What is needed: An exact transcription of all the records, free of pictures, is the expected answer.

Given data section start

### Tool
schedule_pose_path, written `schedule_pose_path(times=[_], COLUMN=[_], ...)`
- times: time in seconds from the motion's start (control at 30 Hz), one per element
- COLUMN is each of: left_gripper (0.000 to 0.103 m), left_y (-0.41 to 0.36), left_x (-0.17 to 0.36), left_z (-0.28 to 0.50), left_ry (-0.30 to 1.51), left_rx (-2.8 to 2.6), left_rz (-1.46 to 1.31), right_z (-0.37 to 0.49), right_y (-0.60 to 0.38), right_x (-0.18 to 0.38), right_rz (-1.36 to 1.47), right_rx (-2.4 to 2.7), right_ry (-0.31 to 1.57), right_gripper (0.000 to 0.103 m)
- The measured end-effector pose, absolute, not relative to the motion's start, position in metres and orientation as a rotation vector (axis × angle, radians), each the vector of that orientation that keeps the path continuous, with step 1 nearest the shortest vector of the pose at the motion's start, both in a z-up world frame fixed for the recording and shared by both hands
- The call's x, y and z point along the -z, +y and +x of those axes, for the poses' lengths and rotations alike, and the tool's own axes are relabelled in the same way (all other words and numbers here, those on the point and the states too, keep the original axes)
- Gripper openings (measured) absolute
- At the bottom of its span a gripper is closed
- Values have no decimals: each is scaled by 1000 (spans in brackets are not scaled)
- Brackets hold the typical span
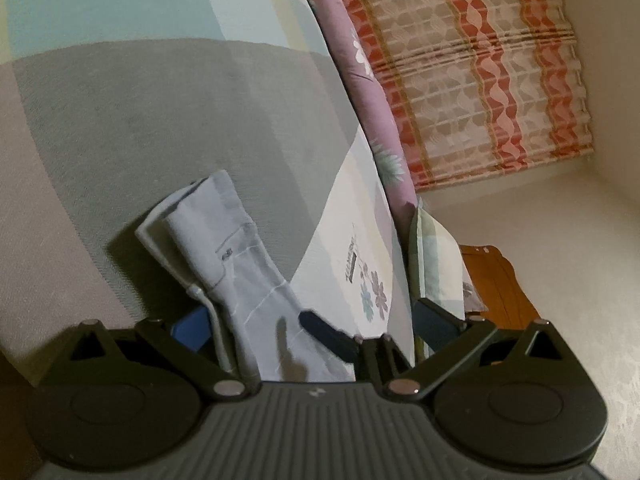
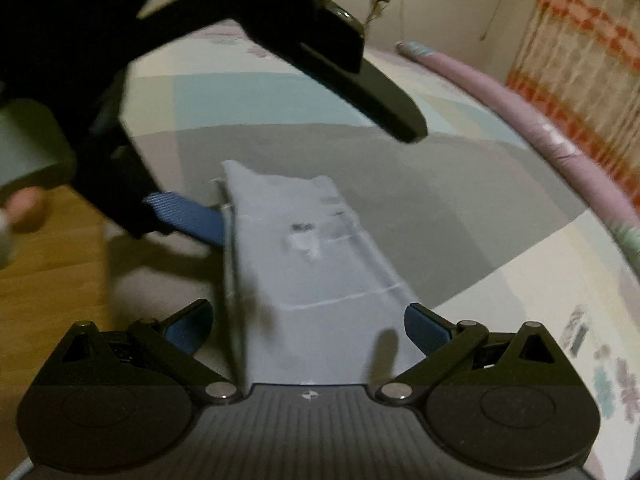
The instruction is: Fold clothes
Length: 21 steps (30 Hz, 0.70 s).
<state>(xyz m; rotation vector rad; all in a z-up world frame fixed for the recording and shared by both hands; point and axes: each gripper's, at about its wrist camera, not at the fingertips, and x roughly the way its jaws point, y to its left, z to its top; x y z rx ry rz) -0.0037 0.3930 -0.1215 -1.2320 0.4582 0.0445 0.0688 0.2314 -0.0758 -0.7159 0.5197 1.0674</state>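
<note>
My left tongs (image 1: 312, 328) and right tongs (image 2: 308, 328) are both spread around the pale blue folded garment (image 2: 304, 256), low centre of each frame, on the bed (image 2: 440, 184). It looks light and limp; I would pinch its folded edge.

Patchwork bed (image 1: 160, 112), patterned curtain (image 1: 480, 80), wooden floor (image 2: 52, 280)
</note>
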Motion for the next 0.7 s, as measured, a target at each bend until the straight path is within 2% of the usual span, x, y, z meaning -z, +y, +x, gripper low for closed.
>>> schedule_pose_path(times=[0.23, 0.57, 0.7], left_gripper=[102, 102, 102], left_y=[387, 392, 385], left_x=[125, 136, 134], left_z=[-3, 13, 18], left_ry=[496, 477, 479], left_rx=[-29, -107, -107], left_rz=[-1245, -1216, -1123], right_z=[71, 75, 71], right_y=[227, 219, 215], right_x=[63, 60, 58], right_rz=[-715, -703, -692], right_rx=[-977, -974, -990], right_ry=[412, 409, 437], right_gripper=[103, 103, 103])
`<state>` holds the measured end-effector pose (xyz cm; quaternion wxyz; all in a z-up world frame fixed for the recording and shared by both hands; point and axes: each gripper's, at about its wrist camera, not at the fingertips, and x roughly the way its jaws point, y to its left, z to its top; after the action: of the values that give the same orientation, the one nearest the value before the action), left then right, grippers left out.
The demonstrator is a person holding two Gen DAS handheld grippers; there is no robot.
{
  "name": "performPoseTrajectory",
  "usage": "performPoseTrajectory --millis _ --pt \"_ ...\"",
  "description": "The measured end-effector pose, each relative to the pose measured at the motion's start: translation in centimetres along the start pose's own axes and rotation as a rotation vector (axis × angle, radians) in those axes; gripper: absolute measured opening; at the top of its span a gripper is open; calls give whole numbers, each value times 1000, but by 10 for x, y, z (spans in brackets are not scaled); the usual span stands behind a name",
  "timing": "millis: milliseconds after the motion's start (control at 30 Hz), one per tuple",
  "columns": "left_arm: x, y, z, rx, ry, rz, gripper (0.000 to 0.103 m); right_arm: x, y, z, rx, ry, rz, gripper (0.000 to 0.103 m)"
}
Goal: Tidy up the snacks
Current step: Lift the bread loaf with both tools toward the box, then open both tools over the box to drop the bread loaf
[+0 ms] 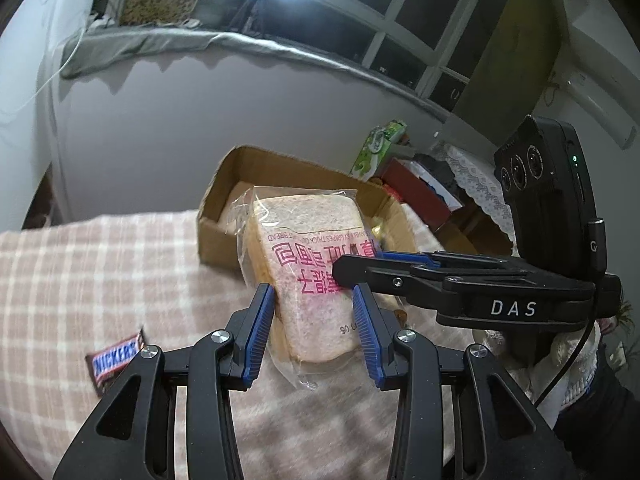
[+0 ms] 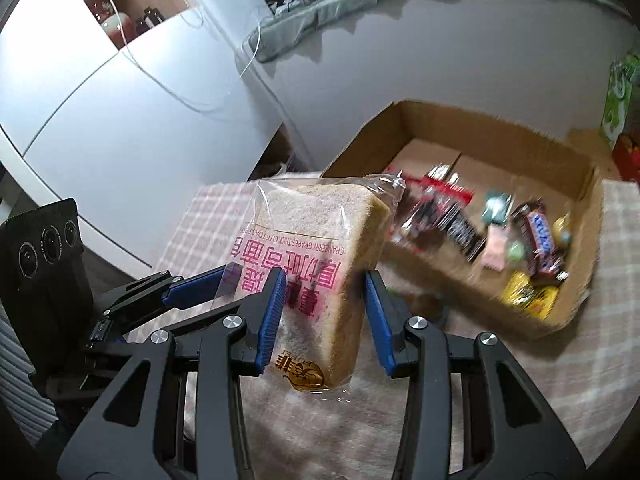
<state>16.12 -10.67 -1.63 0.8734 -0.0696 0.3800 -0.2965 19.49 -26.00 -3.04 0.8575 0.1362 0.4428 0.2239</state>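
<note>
A wrapped toast slice (image 1: 312, 264) at frame centre is gripped by both the left claw (image 1: 314, 334) and right claw (image 2: 325, 322). The cardboard box (image 2: 576, 184), upper right, is already part-filled; a Snickers bar (image 1: 116, 362) is left on the counter (image 1: 80, 280).

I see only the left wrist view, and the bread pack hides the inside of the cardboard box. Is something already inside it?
Observer: Yes. The right wrist view shows several snacks in the cardboard box, among them a Snickers bar and yellow packs.
Operator: Is any floor free?
Observer: The far floor is bare cardboard.
Operator: Where does the right gripper hold the pack?
Observer: The right gripper clamps the bread pack near the end with a gold emblem.
</note>
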Motion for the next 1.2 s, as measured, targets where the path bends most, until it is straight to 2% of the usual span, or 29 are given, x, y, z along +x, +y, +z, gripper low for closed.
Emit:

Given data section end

Output for this task:
### Tool
schedule_pose_path, written `schedule_pose_path(times=[_], COLUMN=[_], ...)`
- times: time in seconds from the motion's start (control at 30 Hz), one per element
- COLUMN is each of: left_gripper (0.000 to 0.103 m), left_y (-0.41 to 0.36), left_x (-0.17 to 0.36), left_z (-0.28 to 0.50), left_ry (-0.30 to 1.51), left_rx (-2.8 to 2.6), left_rz (-1.46 to 1.31), right_z (-0.37 to 0.49), right_y (-0.60 to 0.38), right_x (-0.18 to 0.38), right_rz (-1.36 to 1.47), right_rx (-2.4 to 2.7), right_ry (-0.31 to 1.57), right_gripper (0.000 to 0.103 m)
- The measured end-effector pose, absolute, not relative to the motion's start, position in metres and orientation as a rotation vector (axis × angle, radians), each the vector of that orientation that keeps the path continuous, with step 1 nearest the shortest vector of the pose at the motion's start, both in a z-up world frame fixed for the recording and shared by both hands
- The call's x, y and z point along the -z, +y and +x of those axes, for the poses' lengths and rotations alike, and the tool's own axes are relabelled in the same way (all other words and numbers here, those on the point and the states too, keep the original axes)
- Gripper openings (measured) absolute
- At the bottom of its span a gripper is closed
- Values have no decimals: each is scaled by 1000 (spans in brackets are not scaled)
- Brackets hold the typical span
The instruction is: Fold clothes
Length: 21 steps (30 Hz, 0.70 s).
<state>(xyz m; rotation vector rad; all in a z-up world frame fixed for the recording and shared by both hands; point and axes: each gripper's, at about its wrist camera, not at the fingertips, and x roughly the way its jaws point, y to its left, z to its top; x y z rx ry rz) -0.0037 0.3930 -0.1215 -1.2320 0.4582 0.0445 0.0688 0.2314 -0.0758 -0.7159 0.5197 1.0674</state>
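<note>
My left tongs (image 1: 312, 328) and right tongs (image 2: 308, 328) are both spread around the pale blue folded garment (image 2: 304, 256), low centre of each frame, on the bed (image 2: 440, 184). It looks light and limp; I would pinch its folded edge.

Patchwork bed (image 1: 160, 112), patterned curtain (image 1: 480, 80), wooden floor (image 2: 52, 280)
</note>
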Motion for the next 0.7 s, as measured, a target at each bend until the straight path is within 2% of the usual span, x, y, z meaning -z, +y, +x, gripper low for closed.
>>> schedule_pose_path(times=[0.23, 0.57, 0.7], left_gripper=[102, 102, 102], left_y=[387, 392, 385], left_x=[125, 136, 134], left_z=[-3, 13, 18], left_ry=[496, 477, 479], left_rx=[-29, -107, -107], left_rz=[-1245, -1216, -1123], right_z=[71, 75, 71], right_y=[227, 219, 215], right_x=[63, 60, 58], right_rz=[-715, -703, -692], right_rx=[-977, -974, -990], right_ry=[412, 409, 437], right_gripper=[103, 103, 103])
`<state>` holds the measured end-effector pose (xyz cm; quaternion wxyz; all in a z-up world frame fixed for the recording and shared by both hands; point and axes: each gripper's, at about its wrist camera, not at the fingertips, and x roughly the way its jaws point, y to its left, z to its top; after the action: of the values that give the same orientation, the one nearest the value before the action), left then right, grippers left out.
The demonstrator is a person holding two Gen DAS handheld grippers; there is no robot.
{
  "name": "performPoseTrajectory",
  "usage": "performPoseTrajectory --millis _ --pt \"_ ...\"",
  "description": "The measured end-effector pose, each relative to the pose measured at the motion's start: translation in centimetres along the start pose's own axes and rotation as a rotation vector (axis × angle, radians) in those axes; gripper: absolute measured opening; at the top of its span a gripper is open; calls give whole numbers, each value times 1000, but by 10 for x, y, z (spans in brackets are not scaled); the usual span stands behind a name",
  "timing": "millis: milliseconds after the motion's start (control at 30 Hz), one per tuple",
  "columns": "left_arm: x, y, z, rx, ry, rz, gripper (0.000 to 0.103 m); right_arm: x, y, z, rx, ry, rz, gripper (0.000 to 0.103 m)"
}
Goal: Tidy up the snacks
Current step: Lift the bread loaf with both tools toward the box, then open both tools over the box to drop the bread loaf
[+0 ms] 
[+0 ms] 
<state>16.12 -10.67 -1.63 0.8734 -0.0696 0.3800 -0.2965 19.49 -26.00 -3.04 0.8575 0.1362 0.4428 0.2239</state>
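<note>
A wrapped toast slice (image 1: 312, 264) at frame centre is gripped by both the left claw (image 1: 314, 334) and right claw (image 2: 325, 322). The cardboard box (image 2: 576, 184), upper right, is already part-filled; a Snickers bar (image 1: 116, 362) is left on the counter (image 1: 80, 280).

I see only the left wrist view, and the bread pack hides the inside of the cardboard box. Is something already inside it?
Observer: Yes. The right wrist view shows several snacks in the cardboard box, among them a Snickers bar and yellow packs.
Operator: Is any floor free?
Observer: The far floor is bare cardboard.
Operator: Where does the right gripper hold the pack?
Observer: The right gripper clamps the bread pack near the end with a gold emblem.
</note>
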Motion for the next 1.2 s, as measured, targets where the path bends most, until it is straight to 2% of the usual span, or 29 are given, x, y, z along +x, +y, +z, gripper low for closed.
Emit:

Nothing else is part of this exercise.